The spec for this however is taking quite a while, so I'm currently considering to support a Relay-like approach to this by adding @required. This would be quite a huge change, but in essence, the idea is that it may be able to support the same idea by providing a Graphcache-only primitive to treat the field as required https://relay.dev/docs/next/guides/required-directive/

However, in either case, if you're doing a redirect only when an entity is missing, it's often sufficient to wait for data to settle, i.e. to change your check to:

  useEffect(() => {
    if (!result.fetching && !result.stale && !result.data?.item) {
      return redirect('/404');
    }
  }, [result]);

In general, checking for !!data is something I'd be careful about, because data can also be null in the presence of field errors, or missing in the presence of request errors. So, !result.fetching is always a definitive answer on whether you should wait in general. The !result.stale flag is basically to circumvent the "optimistic" i.e. client-side partial result if you're using schema awareness.
In certain cases it's desireable not to react to data that is changing. The result.stale flag basicallt says "you can expect a new result here soon", so if you're checking for !result.stale you're explicitly saying that you don't want a result that's partial or changing soon.

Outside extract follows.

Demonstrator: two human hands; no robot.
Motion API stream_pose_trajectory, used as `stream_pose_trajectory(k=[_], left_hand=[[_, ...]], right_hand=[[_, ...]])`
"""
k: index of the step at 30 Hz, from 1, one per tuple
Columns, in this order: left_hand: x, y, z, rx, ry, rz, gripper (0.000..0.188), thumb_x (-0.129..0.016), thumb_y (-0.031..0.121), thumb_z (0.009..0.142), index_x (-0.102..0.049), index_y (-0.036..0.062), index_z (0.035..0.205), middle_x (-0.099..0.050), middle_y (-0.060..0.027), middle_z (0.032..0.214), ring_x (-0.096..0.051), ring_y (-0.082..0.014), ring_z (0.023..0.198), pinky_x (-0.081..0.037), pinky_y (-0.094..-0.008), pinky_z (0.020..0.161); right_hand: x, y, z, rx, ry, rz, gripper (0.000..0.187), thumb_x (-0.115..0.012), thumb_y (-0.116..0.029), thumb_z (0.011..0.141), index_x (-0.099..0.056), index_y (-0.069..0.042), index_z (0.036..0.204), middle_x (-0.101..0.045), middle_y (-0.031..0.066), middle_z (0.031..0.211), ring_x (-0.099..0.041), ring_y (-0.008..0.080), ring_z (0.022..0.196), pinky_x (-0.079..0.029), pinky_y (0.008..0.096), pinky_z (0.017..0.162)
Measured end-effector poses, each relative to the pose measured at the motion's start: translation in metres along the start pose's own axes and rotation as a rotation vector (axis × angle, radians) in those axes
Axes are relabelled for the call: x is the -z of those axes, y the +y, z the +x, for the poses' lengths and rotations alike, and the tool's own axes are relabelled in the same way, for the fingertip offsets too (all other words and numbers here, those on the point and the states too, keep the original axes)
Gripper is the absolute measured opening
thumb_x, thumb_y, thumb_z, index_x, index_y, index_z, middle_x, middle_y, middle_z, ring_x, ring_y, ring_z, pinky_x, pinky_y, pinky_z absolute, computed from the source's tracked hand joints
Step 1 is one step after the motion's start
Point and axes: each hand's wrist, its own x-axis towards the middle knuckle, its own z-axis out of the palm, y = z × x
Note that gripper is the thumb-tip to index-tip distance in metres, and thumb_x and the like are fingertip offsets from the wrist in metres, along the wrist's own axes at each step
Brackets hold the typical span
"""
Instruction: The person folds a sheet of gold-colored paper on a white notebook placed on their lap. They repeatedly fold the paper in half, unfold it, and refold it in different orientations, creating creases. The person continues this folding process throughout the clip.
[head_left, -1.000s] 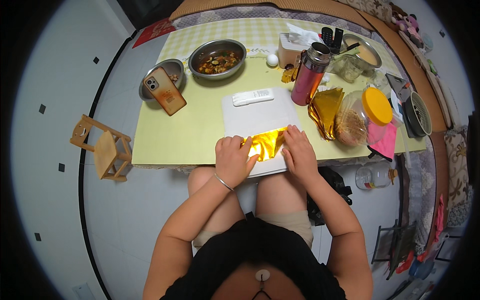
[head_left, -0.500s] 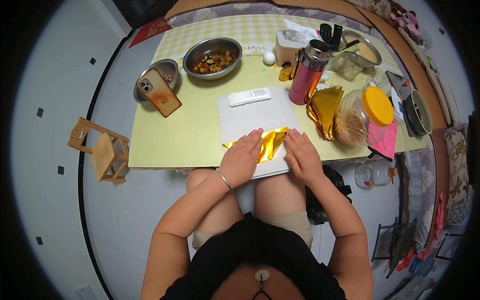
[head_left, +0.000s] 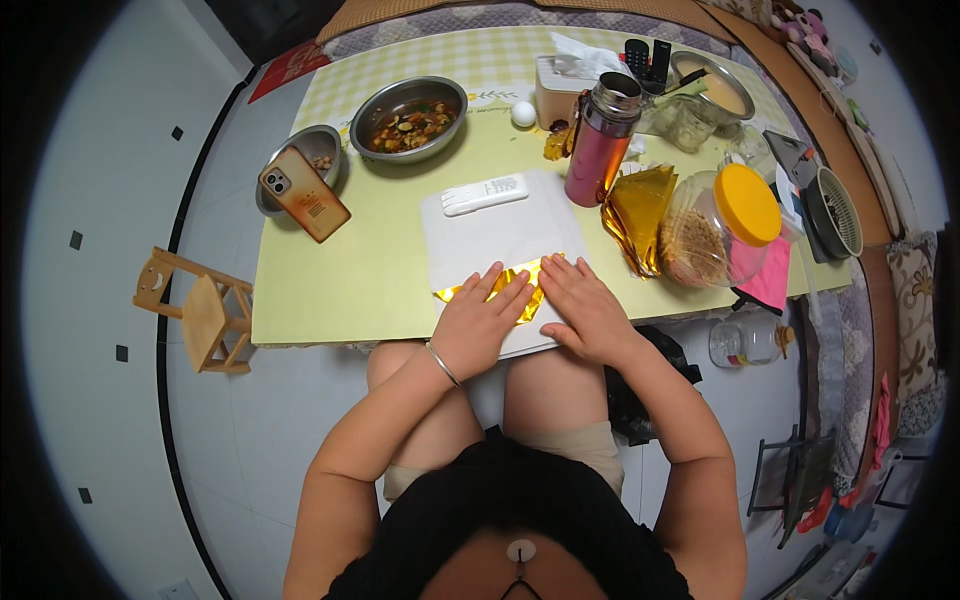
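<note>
A piece of shiny gold foil paper (head_left: 533, 309) lies near the front edge of a white pad of paper (head_left: 500, 239) at the table's near side. My left hand (head_left: 485, 318) rests flat across the foil's left part, fingers a little apart. My right hand (head_left: 587, 312) lies flat over its right end, fingers together and stretched out. Both palms hide much of the foil, which shows between the hands and past the left fingertips. A long white plastic item (head_left: 485, 195) lies on the far part of the pad.
Right of the pad stand a purple-orange thermos (head_left: 602, 145), a stack of gold foil sheets (head_left: 638, 215) and a clear jar with a yellow lid (head_left: 715, 230). A phone (head_left: 305, 195) leans on a small metal bowl (head_left: 322, 150) at left. A larger food bowl (head_left: 408, 120) sits behind.
My right hand has moved left onto the foil, closer to the left hand. My left hand's fingers have spread, and less foil shows between the hands.
</note>
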Motion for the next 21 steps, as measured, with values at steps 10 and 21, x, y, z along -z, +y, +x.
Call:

This also has other uses. Suppose you're on a list page and because you redirect the user to a "create item" page. Let's say you don't have Graphcache updaters set up, and hence either use the requestPolicyExchange (refetch on a TTL basis) or switch the listing page to cache-and-network.
You now redirect from the "create item" page back to the list page, because the user has created the item. However, your cache is still refetching and gives you a stale result, which is the empty list, so you redirect them again to the "create item" page. Situations like that are avoided by ensuring that you check result.stale before you do any "destructive" action like redirecting, since it informs you of pending background fetches.